Okay $5. Then when it burns out $5 or more again. Soon enough you hit the $30 or so that a 5x7 safelight costs. It'll take a fairly low priced bulb you can find any place.

Worse if you're like me and put it in at the start of a session. Take it out at the end. Store it some place. The odds are you'll break it before it even burns out.
 
Calumet sells the Kodak "bullet" safelight for $130 without a $31, 5.5" round filter or bulb. Now that is pretty cheeky for some stamped metal, some plastic and standard household lamp fixture.
 
I have one of the 5x7 OC safellights off to the side of my enlarger and a Thomas off to the side of the sink.
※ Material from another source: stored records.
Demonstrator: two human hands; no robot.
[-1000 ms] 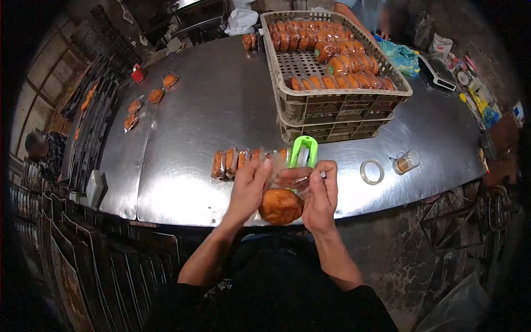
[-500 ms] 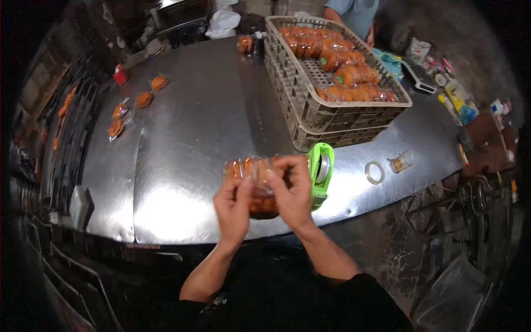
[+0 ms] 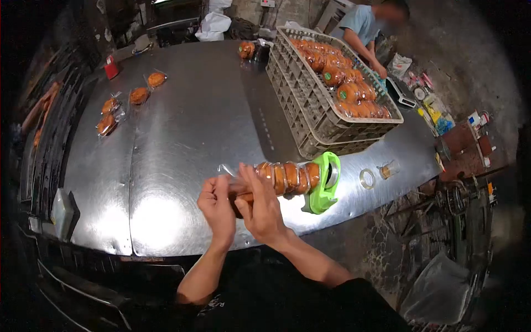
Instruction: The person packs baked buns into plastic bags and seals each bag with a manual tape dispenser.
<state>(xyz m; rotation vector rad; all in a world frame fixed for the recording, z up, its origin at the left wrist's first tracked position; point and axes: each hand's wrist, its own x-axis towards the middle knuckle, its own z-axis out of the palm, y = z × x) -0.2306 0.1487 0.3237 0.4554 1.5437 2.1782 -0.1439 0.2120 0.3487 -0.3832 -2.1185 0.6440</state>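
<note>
A row of round orange-brown buns in a clear plastic bag lies near the table's front edge. Its right end touches or nearly touches the green bag-neck sealer, which has a tape roll in it. Clear film at the bag's left end is between my hands. My left hand pinches this film with curled fingers. Against the same end lies my right hand, fingers stretched out and thumb apart, hiding part of the bag and some buns beneath.
Stacked plastic crates with bagged buns stand at the back right. A tape ring and a small glass lie right of the sealer. Loose wrapped buns and a red bottle are at left. Another person stands behind the crates.
The bagged buns, held up between both hands before, now lie on the table beside the sealer. My hands have shifted left to the bag's end. The other person leans further into view.
</note>
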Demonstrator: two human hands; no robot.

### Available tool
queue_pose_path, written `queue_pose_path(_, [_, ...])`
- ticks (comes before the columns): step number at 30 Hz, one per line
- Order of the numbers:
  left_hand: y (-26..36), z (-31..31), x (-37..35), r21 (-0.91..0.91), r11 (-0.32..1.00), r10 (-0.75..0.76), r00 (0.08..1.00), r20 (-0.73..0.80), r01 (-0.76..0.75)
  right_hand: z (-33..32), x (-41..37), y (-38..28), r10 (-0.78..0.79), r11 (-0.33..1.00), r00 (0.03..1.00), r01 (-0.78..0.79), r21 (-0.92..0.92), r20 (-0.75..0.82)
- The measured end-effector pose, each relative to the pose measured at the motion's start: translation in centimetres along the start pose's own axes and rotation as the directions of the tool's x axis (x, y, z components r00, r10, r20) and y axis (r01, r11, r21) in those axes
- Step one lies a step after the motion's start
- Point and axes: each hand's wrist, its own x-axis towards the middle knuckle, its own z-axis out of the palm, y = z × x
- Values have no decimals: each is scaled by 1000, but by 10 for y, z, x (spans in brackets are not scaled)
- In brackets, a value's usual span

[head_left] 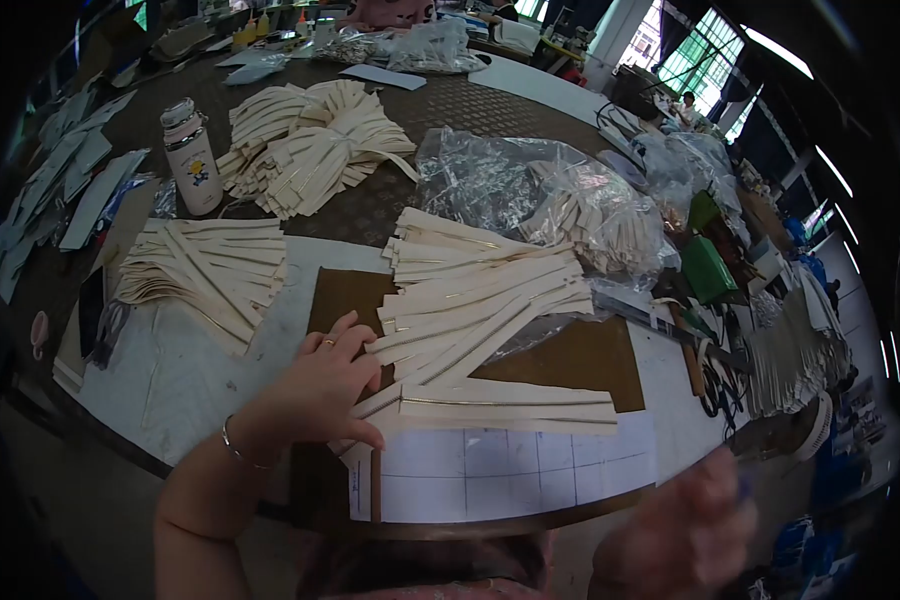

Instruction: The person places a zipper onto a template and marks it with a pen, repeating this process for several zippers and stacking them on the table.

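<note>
My left hand (pixel 335 385) rests with its fingers apart at the left end of a cream strip (pixel 510 405), its thumb near the strip's lower left corner. That strip has a thin dark line along it and lies above a white gridded sheet (pixel 510 475). Just beyond, a fanned pile of cream strips (pixel 480 290) spreads over a brown board (pixel 610 360). My right hand (pixel 685 525) is raised off the table's near edge at the lower right, smeared by motion; whether it holds anything cannot be made out.
A second strip pile (pixel 210 270) lies at the left, with a bottle (pixel 192 160) behind it. Bundled strips (pixel 315 145) and a clear plastic bag (pixel 480 180) lie farther back. Scissors (pixel 715 375) and a green box (pixel 708 268) are at the right. Other people sit in the background.
</note>
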Motion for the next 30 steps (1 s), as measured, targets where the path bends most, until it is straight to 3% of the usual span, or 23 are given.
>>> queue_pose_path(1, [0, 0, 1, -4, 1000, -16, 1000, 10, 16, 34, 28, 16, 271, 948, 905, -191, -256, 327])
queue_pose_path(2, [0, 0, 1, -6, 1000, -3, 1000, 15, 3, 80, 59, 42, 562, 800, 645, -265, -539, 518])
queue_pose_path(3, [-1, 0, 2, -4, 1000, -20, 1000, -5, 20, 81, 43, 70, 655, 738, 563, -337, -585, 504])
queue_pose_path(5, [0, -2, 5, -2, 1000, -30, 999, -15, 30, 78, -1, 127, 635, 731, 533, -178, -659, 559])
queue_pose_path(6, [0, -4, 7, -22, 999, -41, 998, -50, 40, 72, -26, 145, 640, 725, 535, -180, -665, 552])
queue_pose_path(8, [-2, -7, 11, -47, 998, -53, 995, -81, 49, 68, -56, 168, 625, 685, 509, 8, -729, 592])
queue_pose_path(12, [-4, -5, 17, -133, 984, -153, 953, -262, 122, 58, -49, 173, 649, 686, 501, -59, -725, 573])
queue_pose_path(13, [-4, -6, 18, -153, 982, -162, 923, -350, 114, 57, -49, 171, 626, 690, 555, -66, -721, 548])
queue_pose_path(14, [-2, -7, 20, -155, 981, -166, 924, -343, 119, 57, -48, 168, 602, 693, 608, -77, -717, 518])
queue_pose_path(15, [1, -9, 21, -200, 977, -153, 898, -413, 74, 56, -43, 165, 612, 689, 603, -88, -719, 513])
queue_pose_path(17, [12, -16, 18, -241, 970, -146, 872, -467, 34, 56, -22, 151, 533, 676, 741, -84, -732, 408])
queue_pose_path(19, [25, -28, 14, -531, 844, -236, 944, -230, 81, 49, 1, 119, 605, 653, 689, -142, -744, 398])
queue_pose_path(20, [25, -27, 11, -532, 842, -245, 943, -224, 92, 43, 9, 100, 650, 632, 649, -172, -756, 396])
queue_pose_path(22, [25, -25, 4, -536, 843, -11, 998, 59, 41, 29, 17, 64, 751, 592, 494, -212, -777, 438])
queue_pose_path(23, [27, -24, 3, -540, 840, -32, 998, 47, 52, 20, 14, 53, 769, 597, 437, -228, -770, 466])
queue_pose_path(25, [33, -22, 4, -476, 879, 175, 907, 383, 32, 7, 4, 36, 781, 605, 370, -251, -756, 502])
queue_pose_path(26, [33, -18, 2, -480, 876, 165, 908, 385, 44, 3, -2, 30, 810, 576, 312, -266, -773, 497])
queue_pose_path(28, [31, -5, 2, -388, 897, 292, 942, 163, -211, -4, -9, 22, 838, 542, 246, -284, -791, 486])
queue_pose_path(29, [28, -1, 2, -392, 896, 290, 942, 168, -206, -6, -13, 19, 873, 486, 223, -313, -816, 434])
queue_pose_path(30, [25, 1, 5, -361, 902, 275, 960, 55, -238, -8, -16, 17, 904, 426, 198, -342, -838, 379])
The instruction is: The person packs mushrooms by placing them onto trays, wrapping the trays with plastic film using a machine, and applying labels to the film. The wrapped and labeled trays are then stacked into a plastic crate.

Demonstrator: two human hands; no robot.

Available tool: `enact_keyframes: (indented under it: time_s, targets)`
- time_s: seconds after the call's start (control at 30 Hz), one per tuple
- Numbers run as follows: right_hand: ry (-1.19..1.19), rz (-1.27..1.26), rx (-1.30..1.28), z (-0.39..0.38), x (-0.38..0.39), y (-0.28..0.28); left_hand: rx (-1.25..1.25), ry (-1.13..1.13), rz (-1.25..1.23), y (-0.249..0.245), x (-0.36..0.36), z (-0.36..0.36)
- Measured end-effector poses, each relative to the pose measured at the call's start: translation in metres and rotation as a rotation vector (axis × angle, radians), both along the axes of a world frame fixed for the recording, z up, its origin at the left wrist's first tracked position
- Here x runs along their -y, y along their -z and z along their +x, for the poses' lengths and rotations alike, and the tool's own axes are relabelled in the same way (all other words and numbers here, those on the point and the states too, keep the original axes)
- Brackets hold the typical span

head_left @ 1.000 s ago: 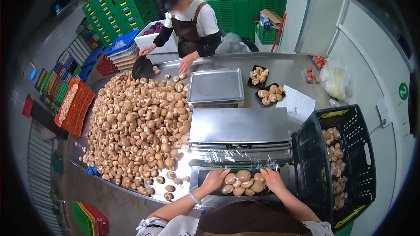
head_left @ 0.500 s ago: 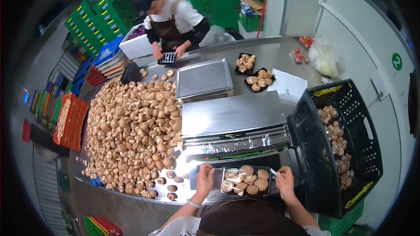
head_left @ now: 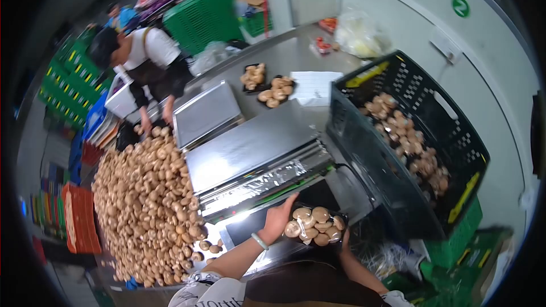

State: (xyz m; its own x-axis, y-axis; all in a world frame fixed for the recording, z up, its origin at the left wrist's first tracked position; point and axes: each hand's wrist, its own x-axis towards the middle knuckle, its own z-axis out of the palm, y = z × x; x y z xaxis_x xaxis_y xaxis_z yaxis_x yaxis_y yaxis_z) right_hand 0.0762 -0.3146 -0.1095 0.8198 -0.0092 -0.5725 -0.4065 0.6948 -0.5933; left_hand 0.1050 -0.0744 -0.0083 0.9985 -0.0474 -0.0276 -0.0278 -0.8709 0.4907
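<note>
A black tray of brown mushrooms [head_left: 316, 227] with shiny clear film over it is held just in front of my body. My left hand [head_left: 277, 220] grips its left side, thumb pointing up along the edge. At the right end, my right hand [head_left: 345, 243] holds the tray, its fingers mostly hidden. Behind the tray stands the film wrapping machine [head_left: 253, 156], with a dark flat plate [head_left: 310, 200] at its front and a roll of clear film [head_left: 264, 182].
A big heap of loose mushrooms [head_left: 148, 210] covers the table's left side. Rightward, a dark crate [head_left: 364, 159] contains several wrapped trays. Two mushroom trays [head_left: 277, 91] sit behind the machine near a paper sheet [head_left: 315, 87]. Across the table, a co-worker [head_left: 151, 57] reaches toward the heap.
My hands went from pulling out the film at both ends to holding the tray by its sides. The view turned right. The co-worker's hands moved down to the mushroom heap.
</note>
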Motion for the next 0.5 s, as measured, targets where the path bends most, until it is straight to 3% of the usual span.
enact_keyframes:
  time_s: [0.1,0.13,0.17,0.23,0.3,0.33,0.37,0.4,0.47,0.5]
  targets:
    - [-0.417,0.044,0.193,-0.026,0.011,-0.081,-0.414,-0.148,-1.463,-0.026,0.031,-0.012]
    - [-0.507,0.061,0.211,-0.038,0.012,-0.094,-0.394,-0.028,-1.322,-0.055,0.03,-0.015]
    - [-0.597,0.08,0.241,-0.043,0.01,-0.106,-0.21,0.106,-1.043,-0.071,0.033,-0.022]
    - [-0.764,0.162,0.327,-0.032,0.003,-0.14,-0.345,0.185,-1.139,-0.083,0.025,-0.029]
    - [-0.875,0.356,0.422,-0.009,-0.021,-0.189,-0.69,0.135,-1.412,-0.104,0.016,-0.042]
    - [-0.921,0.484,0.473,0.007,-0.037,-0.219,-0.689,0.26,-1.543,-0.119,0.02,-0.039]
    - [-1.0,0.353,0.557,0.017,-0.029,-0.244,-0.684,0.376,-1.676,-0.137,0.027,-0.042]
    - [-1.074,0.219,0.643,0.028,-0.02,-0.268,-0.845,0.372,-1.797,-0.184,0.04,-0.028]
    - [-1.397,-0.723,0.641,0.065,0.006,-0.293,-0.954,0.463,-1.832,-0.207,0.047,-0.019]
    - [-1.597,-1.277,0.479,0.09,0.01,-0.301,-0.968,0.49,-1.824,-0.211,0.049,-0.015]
Discovered, after struggleing with VC filtering, the Thomas was fogging the paper.

I shut it down to about 90% and all is well. Thinking of moving the Thomas to the other end of the darkroom and opening it back up for general illumination.

Mike
 
I use a Thomas with the red filters in the vanes and the vanes CLOSED. It's still plenty bright in my 6x12 darkroom. Closed, it doesn't fog my paper at about 4 feet from my easel and 6 from my dev tray.
The Thomas does hum.
 
I use an encapsulite safelight. It gives good, even light. It's important it's not closer than 1.5 metres from sensitive material - you can get different sizes & sorts depending on your room size and what you want to use it for, and you can swap the tubes over. Quite expensive, but seem to last (as long as you don't drop them if you change them!)...

It's always a good idea to test for fogging before you start, but important to test the room in darkness first as fogging is often down to light leaks.